Required action: Your response should be every line from the entries that includes the string "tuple".

Extracted material:
↓
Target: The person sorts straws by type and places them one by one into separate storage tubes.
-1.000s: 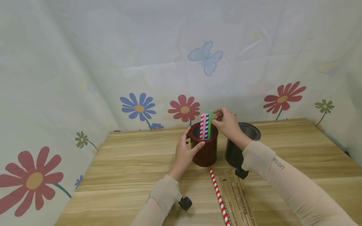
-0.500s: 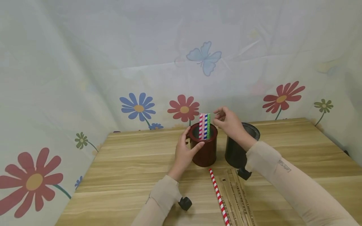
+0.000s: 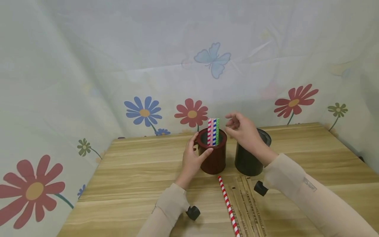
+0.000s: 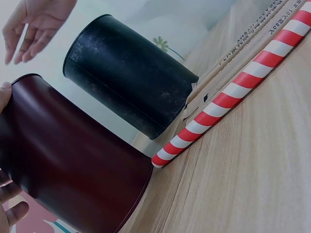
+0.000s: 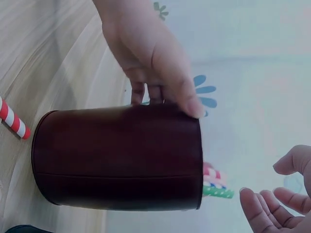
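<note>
1. Backdrop cloth [image 3: 154,59]: pale, hung behind and to the sides, printed with flowers and 1 blue butterfly.
2. Table [image 3: 142,177]: light wood-grain top, bearing both containers.
3. Sleeves [image 3: 311,187]: beige, 2 in view, reaching in from the near edge.
4. Black cylindrical container [image 3: 248,161]: upright, to the right of the maroon one with a narrow gap; rim partly hidden by the right hand.
5. Maroon cylindrical container [image 3: 214,161]: upright on the table, smooth-sided, held at its left.
6. Right hand [image 3: 243,131]: raised just right of the straw tops, not touching them; fingers loosely bent, nothing in the grasp.
7. Left hand [image 3: 192,159]: gripping the maroon container, thumb on the near side by the rim, fingers around the left side.
8. Brown printed strips [image 3: 250,210]: lying lengthwise in front of the containers; exact count unclear.
9. Red-and-white striped straw [image 3: 228,205]: flat on the table, left of the strips, far end just beside the maroon container's base.
10. Wrist cameras [image 3: 193,213]: 2, black, 1 at each cuff.
11. Straws in the maroon container: 4 tops in a row above the rim, left to right magenta-and-white striped [image 3: 209,131], pale pink, blue-and-white striped, green dotted [image 5: 218,192].
</note>
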The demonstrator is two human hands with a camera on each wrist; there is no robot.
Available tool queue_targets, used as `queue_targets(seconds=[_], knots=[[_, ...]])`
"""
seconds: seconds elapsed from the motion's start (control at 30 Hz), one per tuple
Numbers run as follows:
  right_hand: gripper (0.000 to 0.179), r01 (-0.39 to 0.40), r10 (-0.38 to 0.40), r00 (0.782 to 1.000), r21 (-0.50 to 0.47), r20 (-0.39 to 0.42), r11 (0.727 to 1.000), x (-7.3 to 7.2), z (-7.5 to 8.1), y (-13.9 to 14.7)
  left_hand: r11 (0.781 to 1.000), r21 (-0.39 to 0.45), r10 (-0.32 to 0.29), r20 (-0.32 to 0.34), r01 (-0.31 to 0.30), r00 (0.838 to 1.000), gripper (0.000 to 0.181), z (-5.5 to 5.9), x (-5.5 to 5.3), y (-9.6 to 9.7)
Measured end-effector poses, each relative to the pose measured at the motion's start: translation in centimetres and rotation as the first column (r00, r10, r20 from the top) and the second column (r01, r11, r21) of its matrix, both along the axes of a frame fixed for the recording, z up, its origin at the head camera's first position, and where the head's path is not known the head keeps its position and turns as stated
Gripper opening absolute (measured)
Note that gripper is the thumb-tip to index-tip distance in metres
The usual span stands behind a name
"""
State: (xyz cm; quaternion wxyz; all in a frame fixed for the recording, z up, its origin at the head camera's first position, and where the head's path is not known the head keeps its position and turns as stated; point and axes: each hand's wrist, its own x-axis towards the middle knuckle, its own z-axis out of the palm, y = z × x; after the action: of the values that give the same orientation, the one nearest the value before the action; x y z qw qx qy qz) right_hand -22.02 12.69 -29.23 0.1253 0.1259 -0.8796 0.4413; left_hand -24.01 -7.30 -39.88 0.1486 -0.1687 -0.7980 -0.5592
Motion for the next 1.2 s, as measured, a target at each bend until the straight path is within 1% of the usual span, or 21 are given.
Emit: queue_targets(seconds=[0.13,0.27,0.43,0.57,0.73,0.87,1.03,1.2], knots=[[0.035,-0.017,0.017,1.0,0.001,-0.007,1.0,1.0,0.3,0.0,1.0,0.0,0.003,0.007,-0.003,1.0,0.086,0.2,0.0,0.0],[0.036,-0.025,0.026,1.0,0.022,-0.008,0.999,2.1,0.4,-0.1,1.0,-0.004,0.0,0.013,0.0,1.0,0.087,0.2,-0.1,0.0],[0.039,-0.007,0.006,1.0,0.05,0.006,0.999,3.2,0.0,-0.1,1.0,-0.008,-0.002,0.018,0.003,1.0,0.089,0.1,-0.3,0.1],[0.039,-0.007,0.007,1.0,0.049,0.003,0.999,3.9,-0.5,-0.2,1.0,-0.011,-0.002,0.01,0.002,1.0,0.091,0.1,-0.4,0.1],[0.036,-0.027,0.027,1.0,0.039,0.008,0.999,4.8,-1.4,-0.6,1.0,-0.003,-0.006,0.006,0.006,1.0,0.09,0.2,-0.6,-0.1],[0.035,-0.046,0.045,0.998,0.047,0.032,0.998,5.4,-2.5,-0.8,1.0,-0.001,-0.016,0.007,0.016,1.0,0.089,0.2,-0.7,-0.3],[0.035,-0.071,0.066,0.994,0.061,0.085,0.996,6.1,-3.9,-1.1,1.0,-0.01,-0.015,0.007,0.015,1.0,0.09,0.2,-0.7,-0.3],[0.035,-0.116,0.113,0.983,0.011,0.147,0.993,6.7,-5.1,-1.4,1.0,-0.008,-0.018,0.005,0.018,1.0,0.093,0.3,-0.5,-0.2]])
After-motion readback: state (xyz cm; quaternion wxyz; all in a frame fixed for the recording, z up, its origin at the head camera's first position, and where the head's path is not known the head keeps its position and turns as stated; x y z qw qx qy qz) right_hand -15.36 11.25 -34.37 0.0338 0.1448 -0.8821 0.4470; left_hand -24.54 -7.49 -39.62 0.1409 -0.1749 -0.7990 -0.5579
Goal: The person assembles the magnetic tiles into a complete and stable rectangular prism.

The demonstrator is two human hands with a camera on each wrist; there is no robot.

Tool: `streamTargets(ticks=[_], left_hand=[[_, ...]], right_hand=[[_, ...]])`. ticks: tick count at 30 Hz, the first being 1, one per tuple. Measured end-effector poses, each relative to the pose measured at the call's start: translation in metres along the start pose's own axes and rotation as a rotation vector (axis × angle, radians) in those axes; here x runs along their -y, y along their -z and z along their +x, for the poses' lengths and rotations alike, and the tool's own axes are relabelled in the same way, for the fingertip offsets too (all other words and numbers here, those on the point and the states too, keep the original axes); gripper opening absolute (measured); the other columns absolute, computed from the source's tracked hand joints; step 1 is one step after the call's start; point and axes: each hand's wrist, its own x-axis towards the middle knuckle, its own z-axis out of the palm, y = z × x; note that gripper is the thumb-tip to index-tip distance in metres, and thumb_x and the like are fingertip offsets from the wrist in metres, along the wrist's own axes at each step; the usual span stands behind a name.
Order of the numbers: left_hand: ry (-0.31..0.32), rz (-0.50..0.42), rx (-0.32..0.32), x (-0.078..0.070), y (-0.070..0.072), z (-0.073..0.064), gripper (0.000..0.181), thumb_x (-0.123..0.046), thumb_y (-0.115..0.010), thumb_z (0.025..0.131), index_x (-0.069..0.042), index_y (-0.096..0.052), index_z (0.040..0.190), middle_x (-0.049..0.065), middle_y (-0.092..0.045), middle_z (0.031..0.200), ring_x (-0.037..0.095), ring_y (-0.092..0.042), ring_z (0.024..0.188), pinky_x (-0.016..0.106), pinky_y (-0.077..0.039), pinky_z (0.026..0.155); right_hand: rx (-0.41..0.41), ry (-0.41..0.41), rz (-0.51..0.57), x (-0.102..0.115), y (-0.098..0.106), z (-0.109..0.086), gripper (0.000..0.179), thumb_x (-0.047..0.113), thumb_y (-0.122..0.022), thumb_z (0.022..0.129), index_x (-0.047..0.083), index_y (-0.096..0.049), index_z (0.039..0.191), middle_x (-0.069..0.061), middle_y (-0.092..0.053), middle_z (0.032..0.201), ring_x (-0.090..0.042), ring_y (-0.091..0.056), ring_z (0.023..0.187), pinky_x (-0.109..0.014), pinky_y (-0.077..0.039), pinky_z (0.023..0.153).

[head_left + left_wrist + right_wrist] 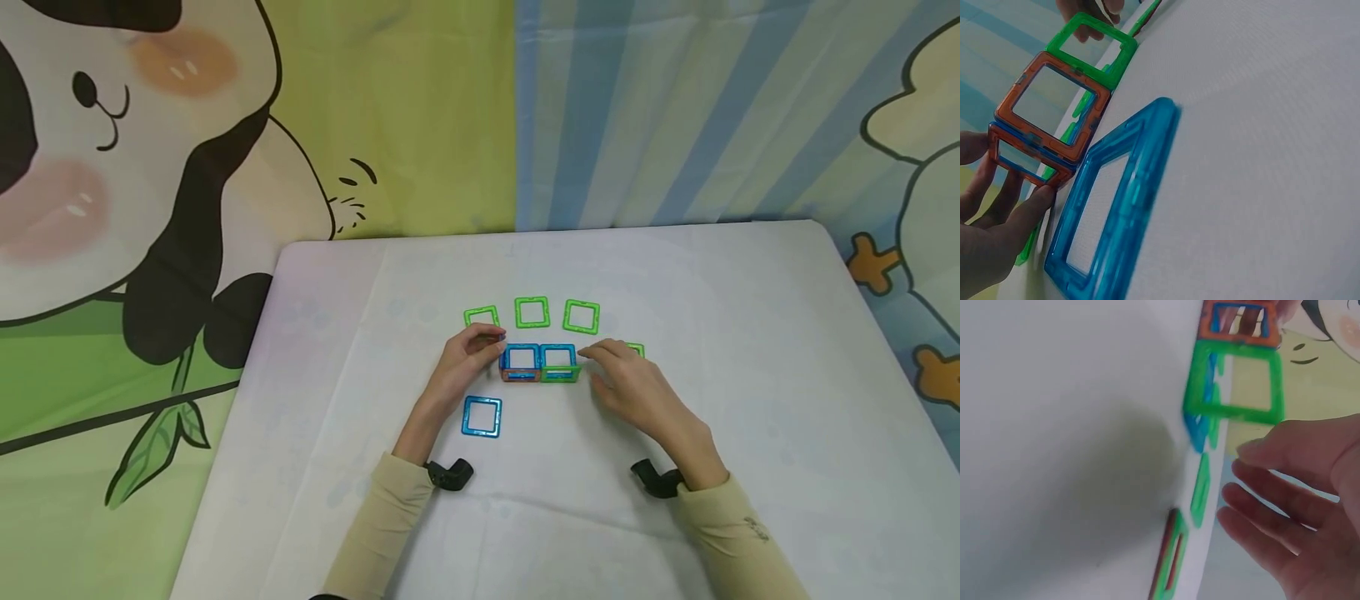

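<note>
Two blue square magnetic tiles [539,357] lie side by side on the table, with an orange tile [1095,115] and a green tile [1235,414] standing upright along their near edge. At the left end stands a second orange tile [999,132], pinched by the thumb and fingers of my left hand [467,364]. Just off the right end of the build, my right hand [641,392] hovers with fingers spread and slightly bent, holding nothing. One loose blue tile [482,434] lies flat, nearer to me than the left hand.
A row of green tiles [532,299] lies behind the build, one partly hidden by the left hand. Another green tile [637,347] shows from behind the right hand. The white table [750,333] meets a cartoon-printed curtain [435,125] at the back.
</note>
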Motion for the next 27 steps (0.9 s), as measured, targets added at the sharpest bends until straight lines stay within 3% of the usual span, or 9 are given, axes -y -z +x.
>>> streamTargets(ticks=[11, 18, 27], left_hand=[[0.007, 0.004, -0.014, 0.000, 0.000, -0.001, 0.027, -0.027, -0.066, 0.092, -0.023, -0.063, 0.119, -0.001, -0.063, 0.121, 0.015, -0.059, 0.114, 0.033, -0.049, 0.096], [0.011, 0.012, -0.019, -0.001, 0.000, -0.002, 0.027, -0.027, -0.066, 0.092, -0.023, -0.063, 0.119, -0.001, -0.063, 0.122, 0.016, -0.059, 0.114, 0.035, -0.048, 0.097], [0.006, 0.009, -0.016, 0.000, 0.000, -0.001, 0.027, -0.028, -0.066, 0.092, -0.024, -0.063, 0.119, -0.002, -0.063, 0.121, 0.015, -0.059, 0.115, 0.035, -0.048, 0.098]], right_hand=[[0.044, -0.069, -0.090, -0.024, 0.000, -0.003, 0.046, -0.008, -0.065, 0.076, -0.005, -0.060, 0.122, -0.022, -0.058, 0.123, -0.038, -0.053, 0.113, -0.050, -0.050, 0.088], [0.124, -0.127, -0.142, -0.028, 0.001, -0.001, 0.053, -0.005, -0.066, 0.078, -0.006, -0.054, 0.129, -0.026, -0.051, 0.130, -0.044, -0.047, 0.119, -0.055, -0.045, 0.094], [0.165, -0.176, -0.164, -0.028, 0.000, 0.001, 0.055, -0.002, -0.065, 0.080, -0.006, -0.050, 0.133, -0.026, -0.048, 0.131, -0.044, -0.047, 0.117, -0.055, -0.046, 0.090]])
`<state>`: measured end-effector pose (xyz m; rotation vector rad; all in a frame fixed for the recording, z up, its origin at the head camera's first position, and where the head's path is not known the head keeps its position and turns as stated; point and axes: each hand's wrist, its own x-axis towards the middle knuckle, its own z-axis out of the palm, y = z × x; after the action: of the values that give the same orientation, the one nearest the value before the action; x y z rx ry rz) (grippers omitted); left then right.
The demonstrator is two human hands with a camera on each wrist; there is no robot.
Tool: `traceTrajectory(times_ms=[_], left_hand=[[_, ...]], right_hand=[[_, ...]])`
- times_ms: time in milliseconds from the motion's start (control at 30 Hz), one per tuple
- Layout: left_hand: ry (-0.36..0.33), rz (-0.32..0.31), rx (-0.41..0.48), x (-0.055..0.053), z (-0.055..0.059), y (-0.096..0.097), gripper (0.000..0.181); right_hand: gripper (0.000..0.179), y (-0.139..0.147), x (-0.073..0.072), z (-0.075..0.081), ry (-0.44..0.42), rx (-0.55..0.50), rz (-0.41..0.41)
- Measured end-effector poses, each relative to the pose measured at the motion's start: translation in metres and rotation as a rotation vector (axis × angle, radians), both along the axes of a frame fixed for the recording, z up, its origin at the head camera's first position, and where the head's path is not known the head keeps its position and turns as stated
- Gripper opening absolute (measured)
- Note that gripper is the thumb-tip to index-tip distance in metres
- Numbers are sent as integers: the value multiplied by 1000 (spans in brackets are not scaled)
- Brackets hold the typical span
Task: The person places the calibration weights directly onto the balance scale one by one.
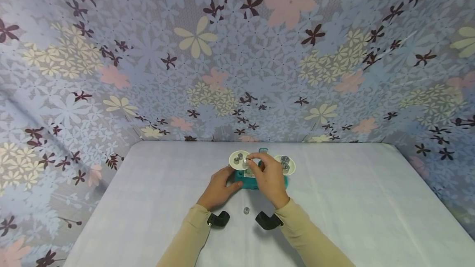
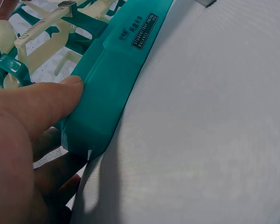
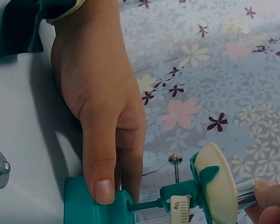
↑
Output:
seconds: seconds elapsed from the motion's start (control at 30 Hz), one per tuple
Tool: `streamTargets(ticks=[_], left_hand=[[_, ...]], right_hand=[[_, ...]])`. ticks: tick count at 30 Hz, the first being 1, one per tuple. Measured end-effector poses, each relative to the pose measured at the call's start: translation in metres along the start pose's own axes and rotation as a rotation vector (axis × angle, radians) in those axes; here x runs along their -y, y along their -z and z along their +x, for the poses' lengths and rotations alike, and the tool's own axes are relabelled in the same way, for the fingertip offsets too (all other words and numbers here, those on the point and the states too, keep the original axes); gripper opening absolute (measured); the other columns absolute, computed from the source's tracked hand joints; step 1 is one step after the call's start; point and axes: each hand's wrist, its own x-axis towards the middle knuckle, its own z-axis out of the palm, y = z × x; note that gripper is the thumb-tip to index-tip distance in metres, and thumb_x and the like are fingertip offsets from the wrist in metres, along the wrist's own axes at each step; the usual span stands behind a name.
- times_ms: time in milliseconds from the motion's start (control at 30 Hz), one per tuple

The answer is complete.